→ **WORK ITEM**
These entries must be printed again exactly as they are.

→ **DATA TO USE**

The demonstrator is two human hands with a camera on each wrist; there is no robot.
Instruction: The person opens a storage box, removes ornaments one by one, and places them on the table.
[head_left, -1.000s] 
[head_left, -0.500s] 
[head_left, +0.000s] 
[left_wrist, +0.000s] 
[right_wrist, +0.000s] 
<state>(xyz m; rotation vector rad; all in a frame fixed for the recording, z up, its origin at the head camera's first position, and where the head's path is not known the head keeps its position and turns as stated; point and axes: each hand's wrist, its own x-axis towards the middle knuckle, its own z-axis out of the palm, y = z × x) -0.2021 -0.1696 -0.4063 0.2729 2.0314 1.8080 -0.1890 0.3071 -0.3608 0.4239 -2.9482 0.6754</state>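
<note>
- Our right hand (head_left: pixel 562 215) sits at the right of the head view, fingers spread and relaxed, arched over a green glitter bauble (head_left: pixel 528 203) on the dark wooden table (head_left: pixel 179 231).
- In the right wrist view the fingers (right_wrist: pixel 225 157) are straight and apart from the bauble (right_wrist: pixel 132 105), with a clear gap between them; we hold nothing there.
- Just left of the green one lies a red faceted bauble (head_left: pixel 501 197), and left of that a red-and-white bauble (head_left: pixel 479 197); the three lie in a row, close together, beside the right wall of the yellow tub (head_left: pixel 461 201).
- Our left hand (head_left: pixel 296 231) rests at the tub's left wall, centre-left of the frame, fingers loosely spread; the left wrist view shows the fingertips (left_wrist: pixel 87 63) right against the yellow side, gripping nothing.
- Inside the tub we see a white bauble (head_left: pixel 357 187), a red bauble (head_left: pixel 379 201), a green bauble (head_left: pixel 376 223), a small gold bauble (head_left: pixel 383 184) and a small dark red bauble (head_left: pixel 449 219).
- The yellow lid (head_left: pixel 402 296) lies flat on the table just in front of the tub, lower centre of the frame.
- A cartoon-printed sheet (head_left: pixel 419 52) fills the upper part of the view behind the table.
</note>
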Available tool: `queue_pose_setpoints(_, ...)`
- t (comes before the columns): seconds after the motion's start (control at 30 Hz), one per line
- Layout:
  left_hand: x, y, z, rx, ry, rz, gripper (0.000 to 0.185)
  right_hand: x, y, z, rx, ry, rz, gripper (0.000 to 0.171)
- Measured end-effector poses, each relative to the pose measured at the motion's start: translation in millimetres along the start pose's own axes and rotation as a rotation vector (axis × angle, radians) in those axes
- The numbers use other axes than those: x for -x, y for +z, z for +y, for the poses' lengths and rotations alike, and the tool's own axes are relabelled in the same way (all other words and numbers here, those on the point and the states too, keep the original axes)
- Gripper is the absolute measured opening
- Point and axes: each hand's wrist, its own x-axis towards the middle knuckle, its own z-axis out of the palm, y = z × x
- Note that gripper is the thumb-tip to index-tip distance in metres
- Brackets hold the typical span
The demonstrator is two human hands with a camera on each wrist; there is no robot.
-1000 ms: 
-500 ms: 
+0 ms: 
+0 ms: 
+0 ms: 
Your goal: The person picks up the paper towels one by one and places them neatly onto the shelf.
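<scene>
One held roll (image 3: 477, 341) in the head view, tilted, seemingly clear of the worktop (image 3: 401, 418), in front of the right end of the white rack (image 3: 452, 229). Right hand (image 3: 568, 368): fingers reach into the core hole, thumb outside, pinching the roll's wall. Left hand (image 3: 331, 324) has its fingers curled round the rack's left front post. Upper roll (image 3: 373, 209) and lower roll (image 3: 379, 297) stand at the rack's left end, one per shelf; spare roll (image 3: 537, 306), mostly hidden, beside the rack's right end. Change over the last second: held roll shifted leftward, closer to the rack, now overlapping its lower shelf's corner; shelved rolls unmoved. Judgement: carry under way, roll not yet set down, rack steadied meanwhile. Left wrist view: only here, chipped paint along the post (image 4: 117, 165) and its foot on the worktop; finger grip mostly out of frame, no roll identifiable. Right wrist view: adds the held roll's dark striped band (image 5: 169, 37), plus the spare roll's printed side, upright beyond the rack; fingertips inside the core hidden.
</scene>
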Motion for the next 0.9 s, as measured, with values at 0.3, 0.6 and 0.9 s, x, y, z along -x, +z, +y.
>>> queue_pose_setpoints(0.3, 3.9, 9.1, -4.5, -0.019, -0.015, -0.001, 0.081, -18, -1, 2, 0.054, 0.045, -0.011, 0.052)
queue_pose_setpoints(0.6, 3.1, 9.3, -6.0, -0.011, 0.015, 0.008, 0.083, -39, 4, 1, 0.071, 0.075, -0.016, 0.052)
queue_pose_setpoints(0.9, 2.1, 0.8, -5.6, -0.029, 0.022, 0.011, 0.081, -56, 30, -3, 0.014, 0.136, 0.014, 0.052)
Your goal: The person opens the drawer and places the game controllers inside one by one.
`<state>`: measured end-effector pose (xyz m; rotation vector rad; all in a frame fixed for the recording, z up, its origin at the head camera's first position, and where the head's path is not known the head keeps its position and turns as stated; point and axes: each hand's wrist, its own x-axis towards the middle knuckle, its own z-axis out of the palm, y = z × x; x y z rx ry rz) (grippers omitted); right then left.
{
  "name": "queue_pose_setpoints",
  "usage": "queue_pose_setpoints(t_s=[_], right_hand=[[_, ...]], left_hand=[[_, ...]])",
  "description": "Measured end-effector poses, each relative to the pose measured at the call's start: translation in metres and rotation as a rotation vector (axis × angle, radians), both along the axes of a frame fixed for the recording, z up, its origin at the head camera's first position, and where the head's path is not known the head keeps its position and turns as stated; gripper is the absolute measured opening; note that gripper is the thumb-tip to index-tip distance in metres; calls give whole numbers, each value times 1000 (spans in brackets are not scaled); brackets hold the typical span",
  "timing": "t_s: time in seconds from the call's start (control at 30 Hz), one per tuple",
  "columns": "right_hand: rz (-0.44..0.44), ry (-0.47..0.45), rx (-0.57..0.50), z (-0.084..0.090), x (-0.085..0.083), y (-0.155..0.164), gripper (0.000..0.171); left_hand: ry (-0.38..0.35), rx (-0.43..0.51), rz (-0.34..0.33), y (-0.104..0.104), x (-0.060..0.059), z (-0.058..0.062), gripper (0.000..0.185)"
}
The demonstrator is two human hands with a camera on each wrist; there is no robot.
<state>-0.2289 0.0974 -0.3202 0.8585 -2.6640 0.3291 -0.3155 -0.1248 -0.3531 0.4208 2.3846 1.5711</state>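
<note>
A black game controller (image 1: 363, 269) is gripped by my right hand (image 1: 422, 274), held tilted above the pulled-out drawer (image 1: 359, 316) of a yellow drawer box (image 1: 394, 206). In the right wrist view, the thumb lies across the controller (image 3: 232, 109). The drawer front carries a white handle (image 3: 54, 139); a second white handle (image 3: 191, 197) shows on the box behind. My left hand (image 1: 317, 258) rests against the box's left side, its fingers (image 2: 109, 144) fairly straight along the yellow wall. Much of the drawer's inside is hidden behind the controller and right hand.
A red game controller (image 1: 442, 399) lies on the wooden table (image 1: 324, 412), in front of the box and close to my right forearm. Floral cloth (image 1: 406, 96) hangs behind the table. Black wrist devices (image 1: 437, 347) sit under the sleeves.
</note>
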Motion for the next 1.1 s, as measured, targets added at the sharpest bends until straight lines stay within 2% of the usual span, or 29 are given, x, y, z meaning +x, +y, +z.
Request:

→ **ANSWER BOX**
The demonstrator is two human hands with a camera on each wrist; there is no robot.
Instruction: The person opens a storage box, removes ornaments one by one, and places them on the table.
[head_left, -1.000s] 
[head_left, -0.500s] 
[head_left, +0.000s] 
[left_wrist, +0.000s] 
[right_wrist, +0.000s] 
<state>(xyz m; rotation vector rad; all in a frame fixed for the recording, z up, its origin at the head camera's first position, and where the head's path is not known the head keeps its position and turns as stated; point and axes: each hand's wrist, its own x-axis towards the middle knuckle, its own z-axis out of the palm, y = z × x) -0.2021 -0.1696 -0.4063 0.2729 2.0314 1.8080 -0.1890 0.3071 -0.3608 0.4239 -2.9482 0.6754</state>
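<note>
- Our right hand (head_left: pixel 562 215) sits at the right of the head view, fingers spread and relaxed, arched over a green glitter bauble (head_left: pixel 528 203) on the dark wooden table (head_left: pixel 179 231).
- In the right wrist view the fingers (right_wrist: pixel 225 157) are straight and apart from the bauble (right_wrist: pixel 132 105), with a clear gap between them; we hold nothing there.
- Just left of the green one lies a red faceted bauble (head_left: pixel 501 197), and left of that a red-and-white bauble (head_left: pixel 479 197); the three lie in a row, close together, beside the right wall of the yellow tub (head_left: pixel 461 201).
- Our left hand (head_left: pixel 296 231) rests at the tub's left wall, centre-left of the frame, fingers loosely spread; the left wrist view shows the fingertips (left_wrist: pixel 87 63) right against the yellow side, gripping nothing.
- Inside the tub we see a white bauble (head_left: pixel 357 187), a red bauble (head_left: pixel 379 201), a green bauble (head_left: pixel 376 223), a small gold bauble (head_left: pixel 383 184) and a small dark red bauble (head_left: pixel 449 219).
- The yellow lid (head_left: pixel 402 296) lies flat on the table just in front of the tub, lower centre of the frame.
- A cartoon-printed sheet (head_left: pixel 419 52) fills the upper part of the view behind the table.
</note>
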Available tool: `queue_pose_setpoints(_, ...)`
- t (comes before the columns): seconds after the motion's start (control at 30 Hz), one per line
- Layout:
  left_hand: x, y, z, rx, ry, rz, gripper (0.000 to 0.185)
  right_hand: x, y, z, rx, ry, rz, gripper (0.000 to 0.171)
- Measured end-effector poses, each relative to the pose measured at the motion's start: translation in millimetres along the start pose's own axes and rotation as a rotation vector (axis × angle, radians) in those axes
- The numbers use other axes than those: x for -x, y for +z, z for +y, for the poses' lengths and rotations alike, and the tool's own axes are relabelled in the same way (all other words and numbers here, those on the point and the states too, keep the original axes)
- Gripper is the absolute measured opening
- Point and axes: each hand's wrist, its own x-axis towards the middle knuckle, its own z-axis out of the palm, y = z × x
- Note that gripper is the thumb-tip to index-tip distance in metres
- Brackets hold the typical span
The demonstrator is two human hands with a camera on each wrist; there is no robot.
-1000 ms: 
-500 ms: 
+0 ms: 
+0 ms: 
+0 ms: 
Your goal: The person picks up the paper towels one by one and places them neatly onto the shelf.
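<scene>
One held roll (image 3: 477, 341) in the head view, tilted, seemingly clear of the worktop (image 3: 401, 418), in front of the right end of the white rack (image 3: 452, 229). Right hand (image 3: 568, 368): fingers reach into the core hole, thumb outside, pinching the roll's wall. Left hand (image 3: 331, 324) has its fingers curled round the rack's left front post. Upper roll (image 3: 373, 209) and lower roll (image 3: 379, 297) stand at the rack's left end, one per shelf; spare roll (image 3: 537, 306), mostly hidden, beside the rack's right end. Change over the last second: held roll shifted leftward, closer to the rack, now overlapping its lower shelf's corner; shelved rolls unmoved. Judgement: carry under way, roll not yet set down, rack steadied meanwhile. Left wrist view: only here, chipped paint along the post (image 4: 117, 165) and its foot on the worktop; finger grip mostly out of frame, no roll identifiable. Right wrist view: adds the held roll's dark striped band (image 5: 169, 37), plus the spare roll's printed side, upright beyond the rack; fingertips inside the core hidden.
</scene>
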Motion for the next 0.9 s, as measured, with values at 0.3, 0.6 and 0.9 s, x, y, z along -x, +z, +y.
>>> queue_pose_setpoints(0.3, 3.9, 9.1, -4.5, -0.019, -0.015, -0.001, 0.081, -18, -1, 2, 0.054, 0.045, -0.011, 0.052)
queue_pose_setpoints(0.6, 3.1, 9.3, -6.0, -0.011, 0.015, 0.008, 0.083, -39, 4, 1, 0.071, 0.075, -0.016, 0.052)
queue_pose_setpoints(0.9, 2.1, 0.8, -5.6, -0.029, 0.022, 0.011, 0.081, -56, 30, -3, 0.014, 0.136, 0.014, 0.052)
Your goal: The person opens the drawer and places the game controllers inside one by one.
`<state>`: measured end-effector pose (xyz m; rotation vector rad; all in a frame fixed for the recording, z up, its origin at the head camera's first position, and where the head's path is not known the head keeps its position and turns as stated; point and axes: each hand's wrist, its own x-axis towards the middle knuckle, its own z-axis out of the palm, y = z × x; x y z rx ry rz) (grippers omitted); right then left.
{
  "name": "queue_pose_setpoints",
  "usage": "queue_pose_setpoints(t_s=[_], right_hand=[[_, ...]], left_hand=[[_, ...]])",
  "description": "Measured end-effector poses, each relative to the pose measured at the call's start: translation in metres and rotation as a rotation vector (axis × angle, radians), both along the axes of a frame fixed for the recording, z up, its origin at the head camera's first position, and where the head's path is not known the head keeps its position and turns as stated; gripper is the absolute measured opening; note that gripper is the thumb-tip to index-tip distance in metres; calls give whole numbers, each value times 1000 (spans in brackets are not scaled); brackets hold the typical span",
  "timing": "t_s: time in seconds from the call's start (control at 30 Hz), one per tuple",
  "columns": "right_hand: rz (-0.44..0.44), ry (-0.47..0.45), rx (-0.57..0.50), z (-0.084..0.090), x (-0.085..0.083), y (-0.155..0.164), gripper (0.000..0.171); left_hand: ry (-0.38..0.35), rx (-0.43..0.51), rz (-0.34..0.33), y (-0.104..0.104), x (-0.060..0.059), z (-0.058..0.062), gripper (0.000..0.185)"
}
The demonstrator is two human hands with a camera on each wrist; there is no robot.
<state>-0.2289 0.0974 -0.3202 0.8585 -2.6640 0.3291 -0.3155 -0.1248 -0.3531 0.4208 2.3846 1.5711</state>
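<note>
A black game controller (image 1: 363, 269) is gripped by my right hand (image 1: 422, 274), held tilted above the pulled-out drawer (image 1: 359, 316) of a yellow drawer box (image 1: 394, 206). In the right wrist view, the thumb lies across the controller (image 3: 232, 109). The drawer front carries a white handle (image 3: 54, 139); a second white handle (image 3: 191, 197) shows on the box behind. My left hand (image 1: 317, 258) rests against the box's left side, its fingers (image 2: 109, 144) fairly straight along the yellow wall. Much of the drawer's inside is hidden behind the controller and right hand.
A red game controller (image 1: 442, 399) lies on the wooden table (image 1: 324, 412), in front of the box and close to my right forearm. Floral cloth (image 1: 406, 96) hangs behind the table. Black wrist devices (image 1: 437, 347) sit under the sleeves.
</note>
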Motion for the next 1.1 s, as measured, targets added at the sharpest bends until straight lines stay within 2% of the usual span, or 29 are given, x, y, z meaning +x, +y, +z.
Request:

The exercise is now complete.